## YOUR INSTRUCTIONS
Write the listing out again word for word, excluding any pictures.

*** RAW DATA

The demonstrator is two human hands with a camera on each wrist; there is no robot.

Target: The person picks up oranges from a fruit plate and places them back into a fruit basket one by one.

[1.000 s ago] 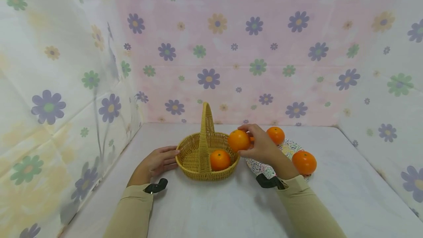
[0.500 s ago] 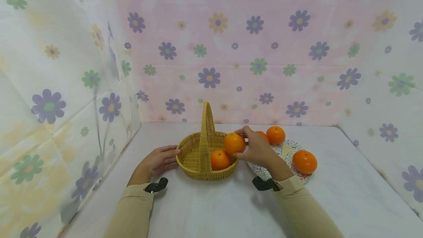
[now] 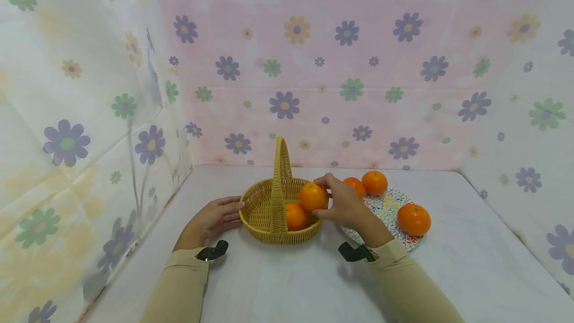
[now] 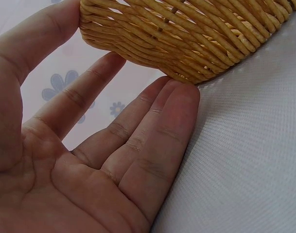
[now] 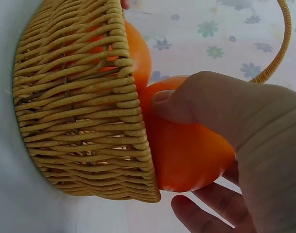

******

## EXERCISE ANSWER
The demonstrator is two human hands with a camera on each wrist; there is no robot.

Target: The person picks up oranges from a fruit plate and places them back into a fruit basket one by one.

[1.000 s ago] 
[0.500 s ago] 
[now] 
[now] 
[now] 

That concludes the output.